*Exercise prompt*.
For each line in the data below that holds "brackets", return a copy.

*Dataset extract*.
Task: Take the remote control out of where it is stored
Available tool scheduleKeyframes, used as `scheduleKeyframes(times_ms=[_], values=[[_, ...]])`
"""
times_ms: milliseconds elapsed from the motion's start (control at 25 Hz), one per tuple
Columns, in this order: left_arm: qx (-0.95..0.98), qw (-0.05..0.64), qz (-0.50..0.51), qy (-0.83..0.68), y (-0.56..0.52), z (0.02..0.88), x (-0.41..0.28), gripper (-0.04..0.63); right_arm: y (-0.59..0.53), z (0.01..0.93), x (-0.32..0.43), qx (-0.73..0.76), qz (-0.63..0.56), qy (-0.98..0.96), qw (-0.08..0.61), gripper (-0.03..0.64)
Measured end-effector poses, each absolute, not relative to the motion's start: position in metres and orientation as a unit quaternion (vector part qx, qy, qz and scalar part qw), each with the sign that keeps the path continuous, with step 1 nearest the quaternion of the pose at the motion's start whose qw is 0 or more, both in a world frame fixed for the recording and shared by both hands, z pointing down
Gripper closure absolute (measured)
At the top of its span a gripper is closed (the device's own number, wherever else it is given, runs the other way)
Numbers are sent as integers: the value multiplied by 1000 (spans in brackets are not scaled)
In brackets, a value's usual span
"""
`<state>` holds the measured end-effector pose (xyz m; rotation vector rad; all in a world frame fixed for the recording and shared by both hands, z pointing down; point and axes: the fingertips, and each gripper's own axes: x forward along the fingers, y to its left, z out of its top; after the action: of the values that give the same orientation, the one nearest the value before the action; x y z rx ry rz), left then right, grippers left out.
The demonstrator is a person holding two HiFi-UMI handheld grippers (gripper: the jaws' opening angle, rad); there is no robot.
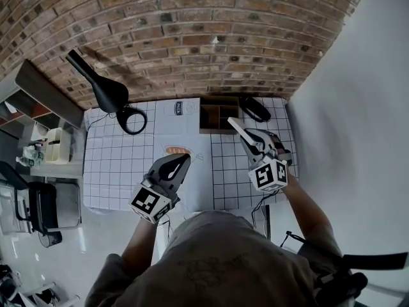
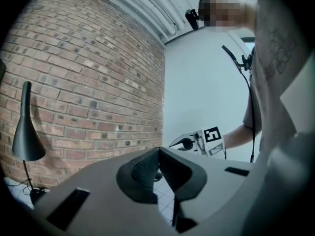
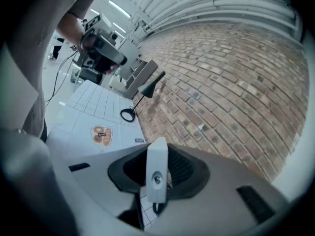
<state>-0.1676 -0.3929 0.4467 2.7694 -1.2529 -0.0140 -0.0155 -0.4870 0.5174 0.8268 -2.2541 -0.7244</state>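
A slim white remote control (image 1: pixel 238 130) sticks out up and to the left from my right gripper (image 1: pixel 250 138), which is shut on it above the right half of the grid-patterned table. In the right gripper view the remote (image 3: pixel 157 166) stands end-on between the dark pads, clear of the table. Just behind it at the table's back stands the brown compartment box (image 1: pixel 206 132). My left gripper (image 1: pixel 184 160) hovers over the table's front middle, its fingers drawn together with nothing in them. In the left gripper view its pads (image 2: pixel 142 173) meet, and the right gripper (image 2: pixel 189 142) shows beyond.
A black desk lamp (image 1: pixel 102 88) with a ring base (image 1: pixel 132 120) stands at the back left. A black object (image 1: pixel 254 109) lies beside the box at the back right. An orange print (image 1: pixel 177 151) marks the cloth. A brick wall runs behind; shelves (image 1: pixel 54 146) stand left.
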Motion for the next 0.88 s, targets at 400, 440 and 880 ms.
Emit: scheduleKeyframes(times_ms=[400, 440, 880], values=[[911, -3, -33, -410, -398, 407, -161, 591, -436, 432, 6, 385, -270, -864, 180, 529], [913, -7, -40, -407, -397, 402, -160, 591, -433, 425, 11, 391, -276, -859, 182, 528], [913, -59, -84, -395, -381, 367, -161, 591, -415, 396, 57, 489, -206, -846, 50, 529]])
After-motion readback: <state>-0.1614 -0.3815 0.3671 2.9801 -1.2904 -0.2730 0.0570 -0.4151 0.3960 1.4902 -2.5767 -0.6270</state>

*Finished exercise*.
Numbers are sent as integers: the value multiplied by 1000 (spans in brackets are not scaled)
In brackets, a value's usual span

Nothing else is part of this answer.